## About this exercise
From the records below, transcribe only the lines running from the one with "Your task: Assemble" through the one with "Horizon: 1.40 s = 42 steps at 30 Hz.". Keep both of those end lines.

## Data for the task
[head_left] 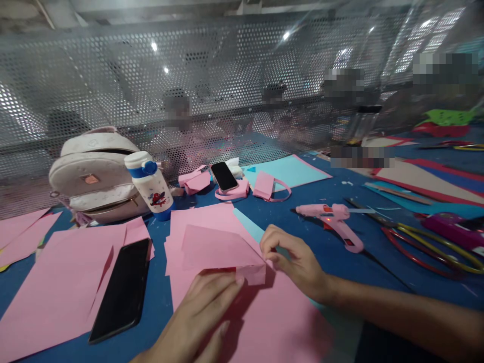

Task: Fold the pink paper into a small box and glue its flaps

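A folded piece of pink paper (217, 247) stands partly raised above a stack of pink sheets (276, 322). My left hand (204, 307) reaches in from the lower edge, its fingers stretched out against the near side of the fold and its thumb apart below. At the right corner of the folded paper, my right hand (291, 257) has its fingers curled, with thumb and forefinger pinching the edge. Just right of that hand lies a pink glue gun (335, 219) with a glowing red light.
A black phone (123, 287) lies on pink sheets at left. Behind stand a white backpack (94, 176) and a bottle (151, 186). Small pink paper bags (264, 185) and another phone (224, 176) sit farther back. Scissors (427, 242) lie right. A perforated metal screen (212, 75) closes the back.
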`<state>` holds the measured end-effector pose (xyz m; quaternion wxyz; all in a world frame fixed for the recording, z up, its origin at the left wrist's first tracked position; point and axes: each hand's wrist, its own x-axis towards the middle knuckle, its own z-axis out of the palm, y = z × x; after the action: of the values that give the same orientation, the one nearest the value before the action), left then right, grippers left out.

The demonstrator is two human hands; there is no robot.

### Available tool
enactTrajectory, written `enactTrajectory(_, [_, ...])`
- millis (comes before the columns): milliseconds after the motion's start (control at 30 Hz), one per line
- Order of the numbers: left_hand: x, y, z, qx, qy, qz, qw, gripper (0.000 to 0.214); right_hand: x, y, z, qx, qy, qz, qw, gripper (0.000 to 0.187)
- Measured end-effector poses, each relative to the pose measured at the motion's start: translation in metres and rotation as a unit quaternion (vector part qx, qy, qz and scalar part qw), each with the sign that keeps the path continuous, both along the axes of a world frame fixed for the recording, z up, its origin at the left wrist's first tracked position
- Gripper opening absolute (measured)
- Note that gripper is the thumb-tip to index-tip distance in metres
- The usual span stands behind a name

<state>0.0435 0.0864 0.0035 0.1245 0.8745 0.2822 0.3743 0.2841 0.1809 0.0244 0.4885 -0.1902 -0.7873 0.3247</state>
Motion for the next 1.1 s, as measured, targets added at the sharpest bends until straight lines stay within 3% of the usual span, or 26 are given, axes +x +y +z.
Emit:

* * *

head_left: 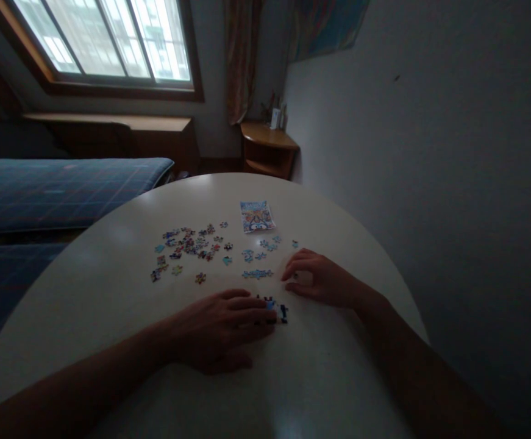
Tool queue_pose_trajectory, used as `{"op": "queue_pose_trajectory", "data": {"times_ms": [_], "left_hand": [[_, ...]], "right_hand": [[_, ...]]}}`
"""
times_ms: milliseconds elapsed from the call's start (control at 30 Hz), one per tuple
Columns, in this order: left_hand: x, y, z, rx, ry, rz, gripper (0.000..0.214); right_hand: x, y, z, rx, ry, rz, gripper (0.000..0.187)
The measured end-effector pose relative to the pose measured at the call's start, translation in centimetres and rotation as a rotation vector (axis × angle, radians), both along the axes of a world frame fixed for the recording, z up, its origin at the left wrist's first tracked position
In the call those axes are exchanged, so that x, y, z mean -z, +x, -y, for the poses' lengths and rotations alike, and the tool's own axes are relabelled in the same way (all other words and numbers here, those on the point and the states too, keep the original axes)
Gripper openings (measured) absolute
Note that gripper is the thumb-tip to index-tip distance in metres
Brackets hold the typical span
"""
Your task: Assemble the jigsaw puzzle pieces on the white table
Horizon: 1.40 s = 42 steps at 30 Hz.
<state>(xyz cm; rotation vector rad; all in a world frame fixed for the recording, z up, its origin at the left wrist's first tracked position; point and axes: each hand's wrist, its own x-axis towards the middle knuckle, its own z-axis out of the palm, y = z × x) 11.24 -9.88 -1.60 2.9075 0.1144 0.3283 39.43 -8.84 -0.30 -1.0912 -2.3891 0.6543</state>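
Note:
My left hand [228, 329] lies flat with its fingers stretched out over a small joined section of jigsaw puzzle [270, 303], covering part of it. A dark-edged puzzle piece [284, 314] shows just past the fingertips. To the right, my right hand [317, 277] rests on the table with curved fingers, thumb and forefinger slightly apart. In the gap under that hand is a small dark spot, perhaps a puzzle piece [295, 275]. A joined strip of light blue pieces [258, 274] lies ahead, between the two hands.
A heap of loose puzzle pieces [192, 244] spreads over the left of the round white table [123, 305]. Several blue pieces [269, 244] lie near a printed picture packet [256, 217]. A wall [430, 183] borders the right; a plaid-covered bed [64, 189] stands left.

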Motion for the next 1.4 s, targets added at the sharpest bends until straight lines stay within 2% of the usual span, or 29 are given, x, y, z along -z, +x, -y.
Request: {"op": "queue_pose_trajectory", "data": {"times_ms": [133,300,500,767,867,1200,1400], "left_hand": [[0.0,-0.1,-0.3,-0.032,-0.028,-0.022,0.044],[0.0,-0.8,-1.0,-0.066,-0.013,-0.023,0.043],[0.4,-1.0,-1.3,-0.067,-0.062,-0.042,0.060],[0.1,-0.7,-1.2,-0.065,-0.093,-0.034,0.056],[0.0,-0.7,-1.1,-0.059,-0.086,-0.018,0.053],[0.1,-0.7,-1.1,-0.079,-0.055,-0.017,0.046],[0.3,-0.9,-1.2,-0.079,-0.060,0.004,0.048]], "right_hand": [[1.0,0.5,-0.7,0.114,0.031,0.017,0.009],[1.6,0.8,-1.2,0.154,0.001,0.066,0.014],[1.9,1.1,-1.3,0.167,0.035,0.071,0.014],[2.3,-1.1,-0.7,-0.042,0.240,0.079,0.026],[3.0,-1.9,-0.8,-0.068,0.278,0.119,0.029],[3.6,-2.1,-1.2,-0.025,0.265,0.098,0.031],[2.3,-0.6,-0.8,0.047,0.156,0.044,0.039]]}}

## Solution
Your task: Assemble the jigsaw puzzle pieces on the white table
Horizon: 1.40 s = 42 steps at 30 Hz.

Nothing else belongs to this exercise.